I have been reading through the Bible chronologically this year, and last week, I read a part in Exodus that struck me so emphatically that I have not been able to stop visualizing it. In Exodus 33, it says that, when Moses and the Israelites were in the desert, all of the Israelites would rise up and worship at the door to their tents whenever they saw Moses enter the Tent of Meeting to talk to God. And while God was there, He talked to Moses face to face, "the way a man speaks to his friend" (Exodus 33:11).
When I first read it, I was so jealous of Moses. He got to hang out with God as a friend, to talk face to face with Him. But last night, during worship, I discovered another side to the story. While Moses was talking to God face to face, the Israelites were worshiping at their tent doors.
That's beautiful, right?
The whole camp knew that God was there, so they stood up and worshiped.
But I think that it's also a little bit tragic.
Moses was talking to God face to face. Moses got to enter God's presence and hang out. The people of Israel could see where this awesome gab session was taking place, but they all stayed at the doors of their tents. In fact, the rest of Exodus, Leviticus, and Numbers talk about the offerings and sacrifices and purifications the Israelites had to observe in order to honor God. They were not ever allowed in the Most Holy Place (or the Holy Place, for that matter), no matter how pure they were.
They lived in a camp where the presence of God Almighty sat in a cloud of a pillar of fire all of the time, in the presence of God, but they never met Him face to face.
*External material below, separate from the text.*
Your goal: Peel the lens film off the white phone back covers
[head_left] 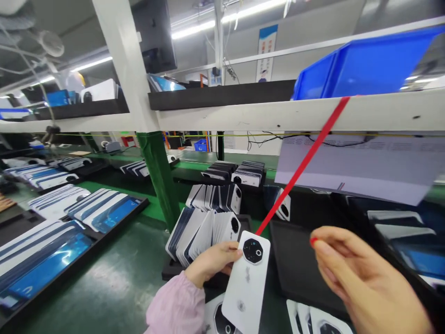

That was life under the Law of Moses.
But you and I, we do not live under that law. Jesus died for our sins on the Cross and filled the sacrifice so that we don't have to purify ourselves and offer a peace offering and a sin offering and a guilt offering (etc, etc, etc - I cannot for the life of me keep them all straight). When God looks at me, He already sees me as pure, as clean, as having done all of my sacrifices and offerings. Even better than that, He invites me into His presence. He longs to see me face-to-face. It says in Psalm 11:7 that, "...the upright shall behold his face."
I meet with God intimately, as a friend, every morning. I meet Him over coffee, and we discuss what's going on in my life (and my friends' lives, and my family's lives, and the world, and in His Heavenly realms, as well. He rarely interrupts, so I do a lot of the talking). Sometimes we sit in the comfortable silence of friends who are so sure of each other's love that they don't need to discuss it. I take these times for granted, but my life has not always been this way. For most of it, I did not meet with God in an intimate way.
I can't believe I wasted so much time. I can't believe it took so much time for me to fall in love with the Saviour of my soul.
And it makes me a bit upset to think that those Israelites had the same longing that I do for intimacy with God, but they could not have it the way that I can. And I can have it, but so often I choose not to be intimate with God. I choose not to take my problems to Him. I choose not to trust, not to see His love.
It's just like when somebody already has the camera that I have been saving up for and doesn't want to learn how to use it or to carry it around because it's heavy.
Okay, it's just like that, but times a thousand.
What am I doing? Why am I wasting this amazing gift?
What would the Israelites say to me if they could talk to me about it right now?